_TASK REQUIREMENTS_
Could you repeat the whole listing below exactly as it stands?

_SUPPLIED INFORMATION_

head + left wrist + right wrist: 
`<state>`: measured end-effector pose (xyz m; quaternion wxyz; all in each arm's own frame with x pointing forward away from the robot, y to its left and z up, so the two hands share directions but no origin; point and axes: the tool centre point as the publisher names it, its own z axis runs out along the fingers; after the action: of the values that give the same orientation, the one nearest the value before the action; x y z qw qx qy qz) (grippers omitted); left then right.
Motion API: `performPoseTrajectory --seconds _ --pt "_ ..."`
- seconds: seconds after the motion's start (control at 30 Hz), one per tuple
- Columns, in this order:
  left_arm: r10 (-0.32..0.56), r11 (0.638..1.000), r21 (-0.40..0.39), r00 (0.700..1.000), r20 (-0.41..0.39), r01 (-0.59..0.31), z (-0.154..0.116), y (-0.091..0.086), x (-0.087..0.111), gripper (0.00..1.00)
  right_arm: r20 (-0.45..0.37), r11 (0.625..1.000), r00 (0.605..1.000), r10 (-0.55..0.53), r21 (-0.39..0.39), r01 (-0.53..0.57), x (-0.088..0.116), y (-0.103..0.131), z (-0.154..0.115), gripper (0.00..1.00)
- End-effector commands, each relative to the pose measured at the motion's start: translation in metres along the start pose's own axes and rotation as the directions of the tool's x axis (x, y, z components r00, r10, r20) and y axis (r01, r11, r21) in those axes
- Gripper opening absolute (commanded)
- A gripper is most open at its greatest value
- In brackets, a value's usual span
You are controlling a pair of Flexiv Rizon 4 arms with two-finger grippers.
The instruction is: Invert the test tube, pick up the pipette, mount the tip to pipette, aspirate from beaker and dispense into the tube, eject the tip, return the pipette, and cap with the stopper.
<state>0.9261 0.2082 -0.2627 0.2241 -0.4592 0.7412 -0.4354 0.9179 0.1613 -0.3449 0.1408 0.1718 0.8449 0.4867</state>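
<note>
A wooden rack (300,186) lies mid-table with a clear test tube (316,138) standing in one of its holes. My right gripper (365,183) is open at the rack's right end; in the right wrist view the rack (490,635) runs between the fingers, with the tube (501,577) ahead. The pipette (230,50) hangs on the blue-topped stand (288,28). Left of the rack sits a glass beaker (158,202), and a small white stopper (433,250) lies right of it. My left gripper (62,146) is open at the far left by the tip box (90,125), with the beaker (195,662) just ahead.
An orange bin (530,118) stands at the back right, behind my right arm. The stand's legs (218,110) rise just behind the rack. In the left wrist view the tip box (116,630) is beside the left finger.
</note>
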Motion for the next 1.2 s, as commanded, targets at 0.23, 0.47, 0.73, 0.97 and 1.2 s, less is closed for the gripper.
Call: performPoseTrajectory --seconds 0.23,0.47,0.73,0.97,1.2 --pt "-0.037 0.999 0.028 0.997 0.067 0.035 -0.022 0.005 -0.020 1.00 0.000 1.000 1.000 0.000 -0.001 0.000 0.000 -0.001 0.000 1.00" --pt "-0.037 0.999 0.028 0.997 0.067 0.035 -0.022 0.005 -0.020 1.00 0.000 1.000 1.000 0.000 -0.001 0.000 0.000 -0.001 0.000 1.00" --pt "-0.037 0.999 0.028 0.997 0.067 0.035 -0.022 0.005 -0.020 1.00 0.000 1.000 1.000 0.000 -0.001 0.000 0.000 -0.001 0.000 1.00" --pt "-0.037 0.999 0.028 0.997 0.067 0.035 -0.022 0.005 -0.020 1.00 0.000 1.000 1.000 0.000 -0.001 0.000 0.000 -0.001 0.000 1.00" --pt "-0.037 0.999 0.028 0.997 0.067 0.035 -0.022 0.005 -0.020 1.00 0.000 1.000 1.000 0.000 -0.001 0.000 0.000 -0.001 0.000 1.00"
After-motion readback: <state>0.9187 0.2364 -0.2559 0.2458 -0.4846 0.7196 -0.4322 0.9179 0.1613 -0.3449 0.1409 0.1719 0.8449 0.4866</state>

_ANSWER BOX_
head + left wrist + right wrist: 
`<state>`: measured end-effector pose (xyz m; quaternion wxyz; all in each arm's own frame with x pointing forward away from the robot, y to its left and z up, so the two hands share directions but no origin; point and axes: the tool centre point as the publisher names it, its own z axis runs out along the fingers; after the action: of the values that give the same orientation, the one nearest the value before the action; x y z qw qx qy qz) (grippers omitted); left then right.
Motion API: `performPoseTrajectory --seconds _ --pt "_ ..."`
- seconds: seconds after the motion's start (control at 30 Hz), one per tuple
- Columns, in this order:
  left_arm: r10 (-0.32..0.56), r11 (0.638..1.000), r21 (-0.40..0.39), r00 (0.700..1.000), r20 (-0.41..0.39), r01 (-0.59..0.31), z (-0.154..0.116), y (-0.091..0.086), x (-0.087..0.111), gripper (0.00..1.00)
  right_arm: r20 (-0.45..0.37), r11 (0.625..1.000), r00 (0.605..1.000), r10 (-0.55..0.53), r21 (-0.39..0.39), r01 (-0.53..0.57), x (-0.088..0.116), y (-0.103..0.131), z (-0.154..0.115), gripper (0.00..1.00)
- End-effector commands, each relative to the pose measured at the motion's start: translation in metres along the start pose's own axes and rotation as the directions of the tool's x axis (x, y, z components r00, r10, r20) and y axis (r01, r11, r21) in those axes
- Gripper opening absolute (commanded)
- A gripper is most open at its greatest value
- In brackets, a value's usual span
You are controlling a pair of Flexiv Rizon 4 arms with two-finger grippers.
The instruction is: Invert the test tube, pick up the pipette, mount the tip to pipette, aspirate from beaker and dispense into the tube, eject the tip, return the pipette, and cap with the stopper.
<state>0.9261 0.2082 -0.2627 0.2241 -0.4592 0.7412 -0.4354 0.9179 0.1613 -0.3449 0.1408 0.1718 0.8449 0.4867</state>
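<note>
A wooden rack (300,186) lies mid-table with a clear test tube (316,138) standing in one of its holes. My right gripper (365,183) is open at the rack's right end; in the right wrist view the rack (490,635) runs between the fingers, with the tube (501,577) ahead. The pipette (230,50) hangs on the blue-topped stand (288,28). Left of the rack sits a glass beaker (158,202), and a small white stopper (433,250) lies right of it. My left gripper (62,146) is open at the far left by the tip box (90,125), with the beaker (195,662) just ahead.
An orange bin (530,118) stands at the back right, behind my right arm. The stand's legs (218,110) rise just behind the rack. In the left wrist view the tip box (116,630) is beside the left finger.
</note>
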Motion for the next 1.2 s, as commanded, targets at 0.23, 0.47, 0.73, 0.97 and 1.2 s, less is closed for the gripper.
Call: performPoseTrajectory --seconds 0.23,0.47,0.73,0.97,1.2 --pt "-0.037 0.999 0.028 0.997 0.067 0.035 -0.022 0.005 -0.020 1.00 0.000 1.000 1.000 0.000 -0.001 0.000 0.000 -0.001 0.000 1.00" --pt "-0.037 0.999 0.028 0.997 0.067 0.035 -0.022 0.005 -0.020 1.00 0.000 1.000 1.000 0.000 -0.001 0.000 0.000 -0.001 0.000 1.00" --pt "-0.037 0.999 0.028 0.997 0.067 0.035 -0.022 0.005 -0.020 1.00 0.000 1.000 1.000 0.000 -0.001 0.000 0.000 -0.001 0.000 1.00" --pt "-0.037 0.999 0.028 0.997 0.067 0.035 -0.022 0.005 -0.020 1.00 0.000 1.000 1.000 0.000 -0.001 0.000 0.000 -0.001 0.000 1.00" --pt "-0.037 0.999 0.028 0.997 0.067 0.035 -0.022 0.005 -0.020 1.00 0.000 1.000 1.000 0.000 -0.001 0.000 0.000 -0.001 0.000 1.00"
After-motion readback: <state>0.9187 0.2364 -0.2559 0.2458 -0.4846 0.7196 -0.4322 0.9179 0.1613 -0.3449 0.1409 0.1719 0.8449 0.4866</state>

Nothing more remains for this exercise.